▸ How to complete this task: The answer is a stretch of the material below, returned exactly: the line containing "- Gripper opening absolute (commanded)", the line containing "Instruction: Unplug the", and all lines between.

══ Input data ══

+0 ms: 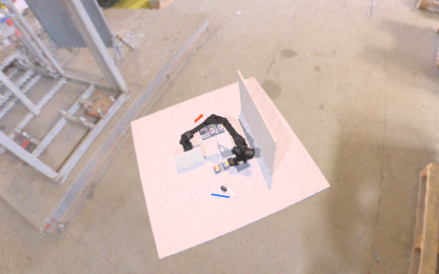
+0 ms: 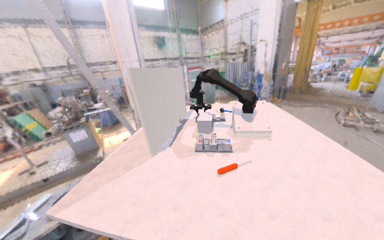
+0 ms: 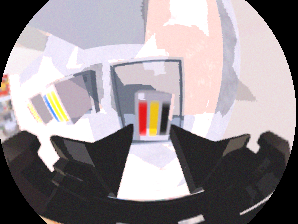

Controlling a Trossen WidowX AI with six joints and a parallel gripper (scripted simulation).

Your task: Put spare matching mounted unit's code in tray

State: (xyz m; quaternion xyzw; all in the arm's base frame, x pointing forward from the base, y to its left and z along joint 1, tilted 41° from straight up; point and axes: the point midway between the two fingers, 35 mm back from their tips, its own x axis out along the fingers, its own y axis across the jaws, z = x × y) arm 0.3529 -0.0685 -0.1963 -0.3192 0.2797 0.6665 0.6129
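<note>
In the wrist view a grey spare (image 3: 154, 117) with red, yellow and black stripes stands between the fingertips, over the near part of the dark-rimmed square tray (image 3: 181, 85). My gripper (image 3: 150, 127) (image 1: 229, 163) is part open, with the fingers apart at either side of this spare. Whether the spare rests fully on the tray floor cannot be told. Another grey unit (image 3: 57, 104) with yellow and blue stripes is to the left in the wrist view. The rack (image 2: 213, 151) holds several striped spares. The mounted unit's back and its code cannot be read here.
An upright pale panel (image 1: 261, 125) (image 2: 157, 104) stands beside the arm. A grey box (image 2: 205, 124) hides the fingertips in the exterior view. A white box (image 1: 190, 161) (image 2: 253, 132), an orange screwdriver (image 1: 198, 118) (image 2: 227, 168) and a blue stick (image 1: 220, 195) are on the table.
</note>
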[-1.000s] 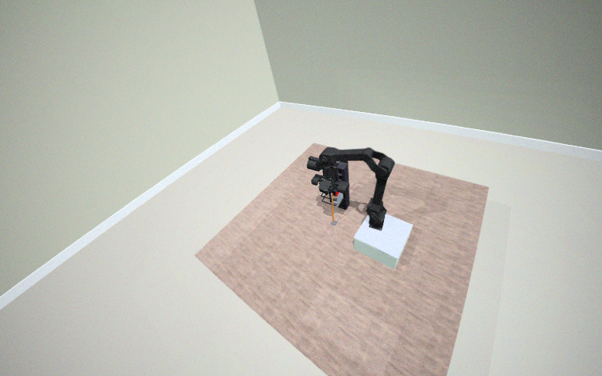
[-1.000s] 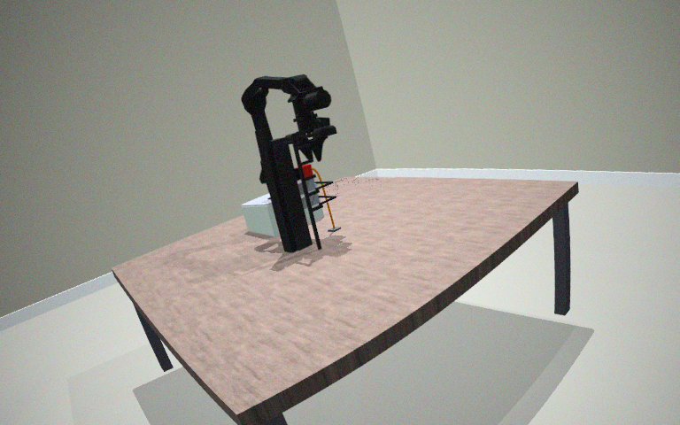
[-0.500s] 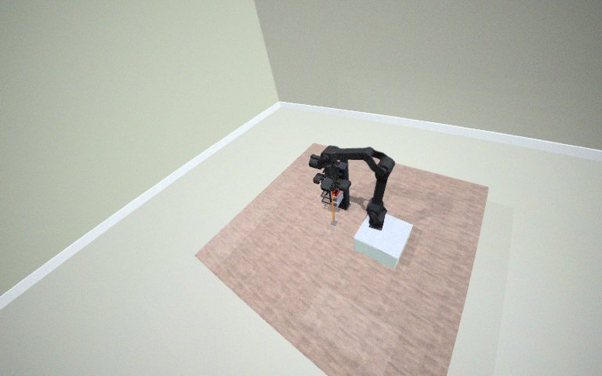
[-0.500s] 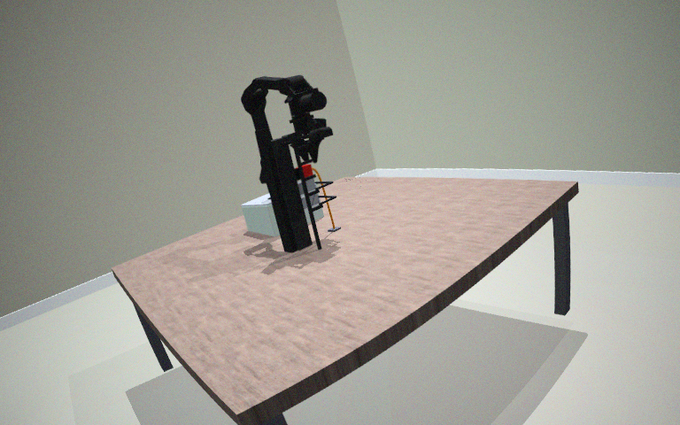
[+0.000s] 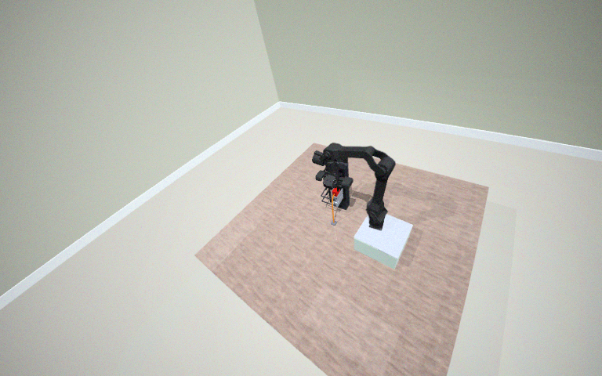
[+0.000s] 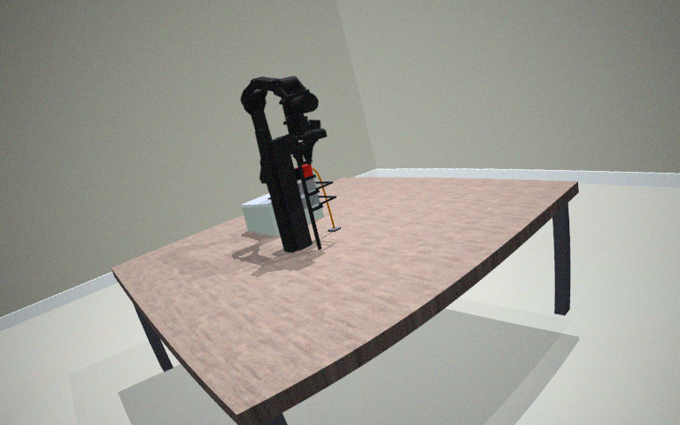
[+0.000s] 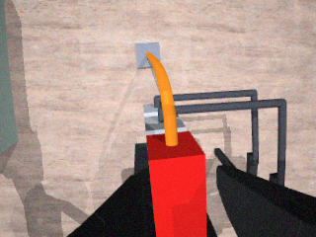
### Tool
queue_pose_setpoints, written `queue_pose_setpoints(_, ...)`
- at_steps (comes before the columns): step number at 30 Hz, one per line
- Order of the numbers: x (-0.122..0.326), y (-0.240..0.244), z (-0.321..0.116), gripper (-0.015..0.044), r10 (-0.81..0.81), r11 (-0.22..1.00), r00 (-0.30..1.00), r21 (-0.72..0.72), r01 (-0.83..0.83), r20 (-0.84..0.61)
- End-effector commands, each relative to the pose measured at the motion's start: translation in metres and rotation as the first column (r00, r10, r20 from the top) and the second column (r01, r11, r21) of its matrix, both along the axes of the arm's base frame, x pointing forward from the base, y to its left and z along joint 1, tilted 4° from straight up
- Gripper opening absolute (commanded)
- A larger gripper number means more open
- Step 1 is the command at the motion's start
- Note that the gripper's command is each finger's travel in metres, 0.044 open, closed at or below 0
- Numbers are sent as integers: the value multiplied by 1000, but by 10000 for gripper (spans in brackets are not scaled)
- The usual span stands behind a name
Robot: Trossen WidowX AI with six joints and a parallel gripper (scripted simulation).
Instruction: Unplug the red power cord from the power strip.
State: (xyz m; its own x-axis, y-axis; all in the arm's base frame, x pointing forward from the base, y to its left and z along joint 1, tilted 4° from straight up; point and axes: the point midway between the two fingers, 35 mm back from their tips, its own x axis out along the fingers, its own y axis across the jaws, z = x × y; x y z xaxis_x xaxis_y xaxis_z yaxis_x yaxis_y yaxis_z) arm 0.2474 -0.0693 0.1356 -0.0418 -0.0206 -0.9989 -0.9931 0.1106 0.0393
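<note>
Toward the table's [image 6: 451,260] far-left corner, beside the arm's pale base block [image 5: 383,241], the upright black power strip [image 6: 288,200] is carrying the red plug [image 7: 177,192] near its top; the orange cord [image 7: 165,95] is arcing down to a small grey anchor [image 7: 148,54]; the tool [image 7: 192,213] is straddling the plug, partly open, fingers gripping nothing, a gap showing on the right side. Advice: centre on the plug, close squarely on its flanks, pull straight along the prong axis, avoid the wire brackets [image 7: 264,125].
</note>
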Motion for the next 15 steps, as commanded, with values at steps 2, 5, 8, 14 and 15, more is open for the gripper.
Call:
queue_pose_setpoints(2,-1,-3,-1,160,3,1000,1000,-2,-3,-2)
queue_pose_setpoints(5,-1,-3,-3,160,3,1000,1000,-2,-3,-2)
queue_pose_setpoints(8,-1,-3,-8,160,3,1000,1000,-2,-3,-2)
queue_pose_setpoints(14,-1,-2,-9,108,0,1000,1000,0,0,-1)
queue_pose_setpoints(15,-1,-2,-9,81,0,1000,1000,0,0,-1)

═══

▸ Solution to the exercise:
- Gripper opening absolute (commanded)
- A larger gripper number means more open
- Step 1 is the command at the motion's start
- Note that the gripper's command is each finger's travel in metres, 0.044 open, closed at or below 0
- Numbers are sent as integers: the value multiplied by 1000, but by 10000 for gripper (spans in brackets are not scaled)
- The usual span stands behind a name
Robot: Trossen WidowX AI with six joints and a parallel gripper (scripted simulation).
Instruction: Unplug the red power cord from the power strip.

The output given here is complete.